En un país donde los megaproyectos se anuncian con trompetas pero se ejecutan con parches, hablar de infraestructura es tocar el nervio desnudo de la política económica. México no necesita más promesas ni más ceremonias de inauguración. Necesita puentes que unan realidades, caminos que dignifiquen territorios, trenes que no descarrilen por corrupción y aeropuertos que no sean elefantes blancos diseñados para el ego presidencial.
Porque la infraestructura no es ornamento. Es la columna vertebral de la economía real. Un país sin redes viales eficientes, sin conectividad digital universal, sin logística moderna ni transporte digno, está condenado a la mediocridad. Lo decía John Maynard Keynes con claridad quirúrgica: la inversión pública bien dirigida no solo genera empleo, sino que detona círculos virtuosos de crecimiento. Cada kilómetro de carretera bien construida es una arteria que lleva oxígeno a zonas abandonadas por la historia y por el presupuesto.

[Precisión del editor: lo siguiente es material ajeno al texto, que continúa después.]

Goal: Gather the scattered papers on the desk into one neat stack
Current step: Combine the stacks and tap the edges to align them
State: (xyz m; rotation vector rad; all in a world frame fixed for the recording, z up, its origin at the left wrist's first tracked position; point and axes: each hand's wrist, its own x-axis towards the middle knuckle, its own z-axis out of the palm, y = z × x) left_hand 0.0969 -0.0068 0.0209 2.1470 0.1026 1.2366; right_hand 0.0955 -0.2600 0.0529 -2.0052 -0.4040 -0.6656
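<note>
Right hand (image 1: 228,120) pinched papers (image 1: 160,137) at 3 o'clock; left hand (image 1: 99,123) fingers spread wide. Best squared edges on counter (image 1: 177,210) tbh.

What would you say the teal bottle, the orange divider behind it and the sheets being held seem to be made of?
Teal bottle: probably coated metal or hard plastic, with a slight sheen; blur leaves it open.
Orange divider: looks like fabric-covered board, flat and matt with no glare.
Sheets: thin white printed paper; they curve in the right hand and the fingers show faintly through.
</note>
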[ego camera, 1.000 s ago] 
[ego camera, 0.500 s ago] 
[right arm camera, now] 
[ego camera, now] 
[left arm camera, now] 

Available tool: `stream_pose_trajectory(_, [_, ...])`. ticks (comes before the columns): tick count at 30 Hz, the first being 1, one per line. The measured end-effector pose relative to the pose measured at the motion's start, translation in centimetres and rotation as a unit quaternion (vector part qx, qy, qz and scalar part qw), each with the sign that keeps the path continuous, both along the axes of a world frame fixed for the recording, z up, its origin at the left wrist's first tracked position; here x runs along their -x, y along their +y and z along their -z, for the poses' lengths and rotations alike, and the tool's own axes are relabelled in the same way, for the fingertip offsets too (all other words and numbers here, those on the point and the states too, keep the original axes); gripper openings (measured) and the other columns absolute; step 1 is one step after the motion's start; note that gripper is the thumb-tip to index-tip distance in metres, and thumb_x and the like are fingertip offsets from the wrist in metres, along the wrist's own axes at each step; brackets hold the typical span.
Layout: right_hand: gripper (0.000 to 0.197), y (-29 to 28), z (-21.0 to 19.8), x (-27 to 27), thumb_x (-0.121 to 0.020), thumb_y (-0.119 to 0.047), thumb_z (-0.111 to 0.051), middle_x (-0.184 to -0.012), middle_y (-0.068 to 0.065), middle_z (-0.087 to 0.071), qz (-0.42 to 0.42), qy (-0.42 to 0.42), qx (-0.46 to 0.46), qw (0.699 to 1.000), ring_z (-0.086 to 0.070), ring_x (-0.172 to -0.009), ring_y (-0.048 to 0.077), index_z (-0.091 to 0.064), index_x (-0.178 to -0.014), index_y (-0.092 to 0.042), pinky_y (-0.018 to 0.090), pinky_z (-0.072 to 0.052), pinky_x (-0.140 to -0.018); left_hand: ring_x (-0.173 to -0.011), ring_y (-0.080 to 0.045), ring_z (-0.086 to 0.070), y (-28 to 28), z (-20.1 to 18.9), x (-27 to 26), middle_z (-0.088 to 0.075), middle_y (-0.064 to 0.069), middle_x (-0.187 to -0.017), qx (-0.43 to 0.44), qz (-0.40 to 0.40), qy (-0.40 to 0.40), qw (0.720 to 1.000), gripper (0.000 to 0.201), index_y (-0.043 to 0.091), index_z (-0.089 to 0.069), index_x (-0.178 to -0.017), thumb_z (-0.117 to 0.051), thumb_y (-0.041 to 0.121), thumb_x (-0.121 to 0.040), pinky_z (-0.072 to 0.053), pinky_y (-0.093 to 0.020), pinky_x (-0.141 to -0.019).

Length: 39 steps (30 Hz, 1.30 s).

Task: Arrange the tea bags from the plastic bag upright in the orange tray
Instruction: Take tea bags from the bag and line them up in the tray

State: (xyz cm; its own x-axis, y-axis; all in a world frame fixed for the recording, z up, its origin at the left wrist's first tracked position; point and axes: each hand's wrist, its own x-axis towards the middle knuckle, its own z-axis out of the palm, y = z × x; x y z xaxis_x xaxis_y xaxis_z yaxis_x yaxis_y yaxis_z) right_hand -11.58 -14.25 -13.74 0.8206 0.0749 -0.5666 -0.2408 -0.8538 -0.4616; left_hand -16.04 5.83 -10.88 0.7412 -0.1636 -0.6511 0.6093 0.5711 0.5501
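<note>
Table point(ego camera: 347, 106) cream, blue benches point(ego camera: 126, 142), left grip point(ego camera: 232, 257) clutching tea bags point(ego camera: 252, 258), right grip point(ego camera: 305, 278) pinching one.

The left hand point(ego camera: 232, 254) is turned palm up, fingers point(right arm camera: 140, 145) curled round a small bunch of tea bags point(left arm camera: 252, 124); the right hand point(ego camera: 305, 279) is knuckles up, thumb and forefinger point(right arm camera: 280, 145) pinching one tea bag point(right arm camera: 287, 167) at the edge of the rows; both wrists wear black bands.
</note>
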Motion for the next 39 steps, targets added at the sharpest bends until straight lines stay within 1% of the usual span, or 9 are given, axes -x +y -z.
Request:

Pero en México, construir es también corromper. Obras infladas, licitaciones amañadas, sobrecostos como regla, inauguraciones simbólicas sin operación funcional. ¿Quién paga la factura? Siempre el mismo: el ciudadano que sigue cruzando ríos en lanchas escolares, que espera el Internet en su comunidad como si fuera ciencia ficción, que ve pasar los proyectos como fantasmas sin impacto real en su vida.
El desarrollo económico que una infraestructura sólida puede traer no es ideología, es evidencia empírica. Países que hace medio siglo estaban al margen del sistema internacional (Corea del Sur, Singapur, China) construyeron primero caminos, puertos y redes eléctricas antes de presumir crecimiento. Comprendieron que sin cimientos, todo edificio se derrumba. México, en cambio, aún no decide si quiere ser modernidad o simulacro.
Y es que el abandono de la infraestructura también es un síntoma del extravío político. Un Estado que no planifica a largo plazo, que improvisa según encuestas, que prefiere anunciar que ejecutar, es un Estado que ha renunciado a gobernar con racionalidad. ¿Cuántos proyectos sexenales se han enterrado apenas termina el mandato del caudillo en turno? ¿Cuántas veces ha comenzado “de cero” lo que ya se había empezado a edificar? La infraestructura no resiste la inestabilidad de la voluntad personalista: requiere continuidad institucional, visión de Estado, y sobre todo ética de la obra pública.
Pero aquí no hay filosofía de la construcción, solo marketing del concreto. No hay Aristóteles que piense en el bien común, solo Maquiavelos de ocasión que calculan el rédito electoral de cada ladrillo.
Y entonces, la pregunta ya no es solo económica, sino moral: ¿puede un país que no construye infraestructuras duraderas construir futuro? ¿Puede una nación donde el asfalto se agrieta al primer temporal hablar seriamente de desarrollo?
Invertir en infraestructura es apostar por la igualdad real, por la integración territorial, por la cohesión nacional. Es garantizar que el desarrollo no sea un privilegio geográfico, sino un derecho compartido. Pero para eso, necesitamos menos ingenieros del poder y más ingenieros del porvenir.